This is bad code simply because you're unrolling the arrays and not using
things the way you should in the language. But this does demonstrate how
refaliasing can be useful for doing some other weirdly specific things. This
also works for things inside hashes and other perl data structures.

------
jonathonf
It appears the author is trying to assign two variables to a single result,
essentially,

    
    
        my (@a, @b) = ["resulting", "string"]
    

Hence @b has no assigned value.

The Perl Beginners list is also a good place for this sort of discussion,
[https://lists.perl.org/list/beginners.html](https://lists.perl.org/list/beginners.html)

------
Oatseller
There are two issues here.

First, in list assignment the first array or hash will soak up all remaining
values not yet assigned.

    
    
        my ($first, $next, @rest, @empty) = (1, 2, 3, 4, 5);
    
      

$first is now 1

$next is 2

@rest is (3,4,5)

@empty is undefined;

see: [http://perldoc.perl.org/perldata.html#List-value-
constructor...](http://perldoc.perl.org/perldata.html#List-value-constructors)

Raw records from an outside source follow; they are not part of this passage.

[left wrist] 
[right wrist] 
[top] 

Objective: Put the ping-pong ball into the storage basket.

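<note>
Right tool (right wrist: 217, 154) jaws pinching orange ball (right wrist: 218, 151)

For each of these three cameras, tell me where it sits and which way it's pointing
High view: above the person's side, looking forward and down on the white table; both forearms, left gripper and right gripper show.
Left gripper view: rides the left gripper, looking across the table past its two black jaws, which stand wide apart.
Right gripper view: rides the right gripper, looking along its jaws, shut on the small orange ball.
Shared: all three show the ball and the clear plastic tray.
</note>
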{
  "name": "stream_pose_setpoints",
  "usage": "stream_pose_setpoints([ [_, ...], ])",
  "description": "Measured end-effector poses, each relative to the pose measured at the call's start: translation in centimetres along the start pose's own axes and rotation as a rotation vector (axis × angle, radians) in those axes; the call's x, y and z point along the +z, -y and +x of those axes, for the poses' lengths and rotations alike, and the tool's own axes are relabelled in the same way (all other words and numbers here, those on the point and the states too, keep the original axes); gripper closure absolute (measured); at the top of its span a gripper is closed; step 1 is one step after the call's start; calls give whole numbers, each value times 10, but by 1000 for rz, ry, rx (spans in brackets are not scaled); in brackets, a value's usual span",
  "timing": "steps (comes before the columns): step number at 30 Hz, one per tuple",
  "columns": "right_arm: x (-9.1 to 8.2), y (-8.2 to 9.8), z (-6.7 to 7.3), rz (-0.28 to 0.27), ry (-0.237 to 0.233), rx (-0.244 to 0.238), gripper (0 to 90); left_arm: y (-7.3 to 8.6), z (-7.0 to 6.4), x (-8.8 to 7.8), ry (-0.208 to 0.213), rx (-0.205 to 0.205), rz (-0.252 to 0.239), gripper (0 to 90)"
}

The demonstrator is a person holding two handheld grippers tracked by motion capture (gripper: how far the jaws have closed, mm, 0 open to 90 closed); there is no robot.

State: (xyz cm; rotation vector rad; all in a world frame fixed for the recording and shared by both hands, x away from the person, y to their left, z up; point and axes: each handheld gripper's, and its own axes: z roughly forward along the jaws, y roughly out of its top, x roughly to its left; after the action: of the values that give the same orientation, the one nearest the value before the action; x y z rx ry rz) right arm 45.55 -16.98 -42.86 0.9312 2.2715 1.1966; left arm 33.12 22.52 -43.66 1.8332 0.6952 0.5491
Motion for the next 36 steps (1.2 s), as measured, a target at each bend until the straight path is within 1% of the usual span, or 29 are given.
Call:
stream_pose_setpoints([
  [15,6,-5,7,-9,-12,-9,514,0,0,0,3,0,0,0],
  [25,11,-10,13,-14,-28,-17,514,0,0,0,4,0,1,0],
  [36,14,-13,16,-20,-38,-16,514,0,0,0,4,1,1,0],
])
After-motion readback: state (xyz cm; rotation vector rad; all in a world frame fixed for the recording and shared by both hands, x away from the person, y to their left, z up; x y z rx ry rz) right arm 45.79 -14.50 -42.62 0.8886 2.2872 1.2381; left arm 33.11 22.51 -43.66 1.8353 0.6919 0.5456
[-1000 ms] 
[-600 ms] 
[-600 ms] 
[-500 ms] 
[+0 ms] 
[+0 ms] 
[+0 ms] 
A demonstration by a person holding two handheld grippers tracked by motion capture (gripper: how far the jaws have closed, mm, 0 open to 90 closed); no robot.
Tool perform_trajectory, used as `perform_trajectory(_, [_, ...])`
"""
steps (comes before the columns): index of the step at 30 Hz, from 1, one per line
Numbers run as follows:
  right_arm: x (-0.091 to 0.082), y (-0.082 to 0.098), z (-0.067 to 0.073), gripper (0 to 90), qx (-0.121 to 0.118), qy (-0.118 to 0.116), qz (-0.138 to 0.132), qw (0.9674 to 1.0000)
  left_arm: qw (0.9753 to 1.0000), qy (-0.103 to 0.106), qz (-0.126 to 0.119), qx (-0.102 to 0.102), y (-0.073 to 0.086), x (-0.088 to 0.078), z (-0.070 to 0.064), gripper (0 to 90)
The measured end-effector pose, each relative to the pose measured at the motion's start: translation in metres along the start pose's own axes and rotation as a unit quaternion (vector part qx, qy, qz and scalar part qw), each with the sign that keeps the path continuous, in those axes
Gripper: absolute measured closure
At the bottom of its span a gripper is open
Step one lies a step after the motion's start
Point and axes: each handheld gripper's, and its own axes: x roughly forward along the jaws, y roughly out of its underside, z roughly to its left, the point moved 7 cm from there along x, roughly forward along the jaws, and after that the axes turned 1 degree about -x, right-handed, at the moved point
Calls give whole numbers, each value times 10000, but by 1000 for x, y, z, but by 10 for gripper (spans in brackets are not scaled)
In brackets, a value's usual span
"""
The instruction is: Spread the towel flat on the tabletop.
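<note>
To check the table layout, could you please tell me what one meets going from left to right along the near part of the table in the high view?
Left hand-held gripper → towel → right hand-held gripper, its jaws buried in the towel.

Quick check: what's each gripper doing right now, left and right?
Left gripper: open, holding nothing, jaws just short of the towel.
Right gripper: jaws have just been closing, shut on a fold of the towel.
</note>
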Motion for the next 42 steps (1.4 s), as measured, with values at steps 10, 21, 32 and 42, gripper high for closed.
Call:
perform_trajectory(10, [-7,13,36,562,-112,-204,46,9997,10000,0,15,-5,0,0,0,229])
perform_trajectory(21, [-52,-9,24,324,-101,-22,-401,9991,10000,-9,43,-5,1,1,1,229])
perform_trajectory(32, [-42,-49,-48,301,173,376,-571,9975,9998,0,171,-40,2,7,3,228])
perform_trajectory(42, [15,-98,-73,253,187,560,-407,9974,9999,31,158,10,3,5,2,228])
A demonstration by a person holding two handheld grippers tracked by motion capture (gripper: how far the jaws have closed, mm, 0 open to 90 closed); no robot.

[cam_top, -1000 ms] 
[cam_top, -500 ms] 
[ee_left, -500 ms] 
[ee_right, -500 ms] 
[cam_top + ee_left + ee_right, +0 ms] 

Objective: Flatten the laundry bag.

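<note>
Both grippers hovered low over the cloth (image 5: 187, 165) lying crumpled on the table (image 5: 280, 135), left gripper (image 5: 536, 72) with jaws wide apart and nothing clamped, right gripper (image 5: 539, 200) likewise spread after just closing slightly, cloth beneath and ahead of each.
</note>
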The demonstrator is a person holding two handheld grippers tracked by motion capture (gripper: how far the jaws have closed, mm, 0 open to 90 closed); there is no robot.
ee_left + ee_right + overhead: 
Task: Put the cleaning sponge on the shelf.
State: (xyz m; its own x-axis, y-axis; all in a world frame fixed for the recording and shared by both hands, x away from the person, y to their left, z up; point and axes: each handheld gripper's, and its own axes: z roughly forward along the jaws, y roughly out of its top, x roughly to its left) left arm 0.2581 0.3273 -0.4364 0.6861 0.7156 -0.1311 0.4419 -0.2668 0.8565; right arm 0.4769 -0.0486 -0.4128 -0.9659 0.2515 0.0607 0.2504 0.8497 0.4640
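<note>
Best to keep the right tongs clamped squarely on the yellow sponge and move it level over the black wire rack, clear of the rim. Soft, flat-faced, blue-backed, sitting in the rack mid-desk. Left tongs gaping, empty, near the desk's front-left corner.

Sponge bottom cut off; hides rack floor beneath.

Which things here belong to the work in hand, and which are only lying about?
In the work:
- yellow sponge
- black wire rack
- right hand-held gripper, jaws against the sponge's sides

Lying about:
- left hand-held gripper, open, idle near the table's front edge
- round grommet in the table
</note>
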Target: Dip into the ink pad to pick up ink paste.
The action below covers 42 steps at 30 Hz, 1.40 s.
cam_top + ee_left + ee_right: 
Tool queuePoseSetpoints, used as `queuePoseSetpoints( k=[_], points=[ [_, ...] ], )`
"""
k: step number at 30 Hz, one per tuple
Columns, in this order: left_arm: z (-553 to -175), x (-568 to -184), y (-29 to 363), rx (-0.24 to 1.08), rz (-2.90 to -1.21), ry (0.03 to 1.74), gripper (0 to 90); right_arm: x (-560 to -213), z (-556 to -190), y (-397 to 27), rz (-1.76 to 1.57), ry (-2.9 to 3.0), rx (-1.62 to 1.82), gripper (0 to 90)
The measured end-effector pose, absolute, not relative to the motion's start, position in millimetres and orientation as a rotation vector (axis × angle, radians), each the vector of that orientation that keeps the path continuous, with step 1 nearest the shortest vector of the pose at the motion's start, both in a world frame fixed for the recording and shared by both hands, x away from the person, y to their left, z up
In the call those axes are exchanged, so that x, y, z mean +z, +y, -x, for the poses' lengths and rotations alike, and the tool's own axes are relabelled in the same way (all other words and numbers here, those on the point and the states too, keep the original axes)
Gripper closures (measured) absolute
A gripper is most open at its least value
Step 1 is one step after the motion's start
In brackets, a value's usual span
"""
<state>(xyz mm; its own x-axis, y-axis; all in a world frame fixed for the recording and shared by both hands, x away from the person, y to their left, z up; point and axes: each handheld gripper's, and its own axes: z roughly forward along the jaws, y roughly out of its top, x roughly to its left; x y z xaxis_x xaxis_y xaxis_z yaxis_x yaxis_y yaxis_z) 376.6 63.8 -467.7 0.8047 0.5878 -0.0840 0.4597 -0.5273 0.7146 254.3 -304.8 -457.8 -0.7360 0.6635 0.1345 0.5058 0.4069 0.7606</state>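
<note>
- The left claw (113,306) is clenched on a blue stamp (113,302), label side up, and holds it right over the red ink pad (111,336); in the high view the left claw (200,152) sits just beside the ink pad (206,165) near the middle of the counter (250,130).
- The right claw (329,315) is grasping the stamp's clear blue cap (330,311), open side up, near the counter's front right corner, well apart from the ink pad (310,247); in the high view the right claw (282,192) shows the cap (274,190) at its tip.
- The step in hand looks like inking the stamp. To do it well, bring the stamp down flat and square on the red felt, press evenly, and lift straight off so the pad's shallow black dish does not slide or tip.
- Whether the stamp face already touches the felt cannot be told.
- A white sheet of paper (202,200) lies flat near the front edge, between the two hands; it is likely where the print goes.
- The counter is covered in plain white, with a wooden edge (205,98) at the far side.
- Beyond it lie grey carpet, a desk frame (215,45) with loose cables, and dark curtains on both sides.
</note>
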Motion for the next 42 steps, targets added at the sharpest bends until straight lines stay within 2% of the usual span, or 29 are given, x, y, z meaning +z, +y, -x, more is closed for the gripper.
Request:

The second issue is that the split() function takes an optional "Limit"
argument (split /PATTERN/,EXPR,LIMIT)

This causes the example code (split /-/,$str2, split /;/, $str4) to be
evaluated as split /-/,$str2,split(/;/, $str4) which evaluates as split
/-/,$str2,2

Here, split /;/,$str4 evaluates to 2 because, in scalar context, split returns
the length of the resulting list - since there are two elements after
splitting $str4 it returns 2.

In this case, the result of splitting $str2 results in two elements so the
limit doesn't matter.

If $str2 were 'This-string-has-many-dashes', the result of (split /-/,$str2,
split /;/, $str4) would be:

    
    
        array 3[0] is: This
        array 3[1] is: string-has-many-dashes
        array 4[0] is: 
        array 4[1] is:
    
      

see:
[http://perldoc.perl.org/functions/split.html](http://perldoc.perl.org/functions/split.html)

------
perl4ever
I want to preface this with _please_ don't write Perl like this, and don't
blame it on the language.

But anyway, there are multiple issues. One is that, as other comments point
out, all the results are going to the leftmost variable.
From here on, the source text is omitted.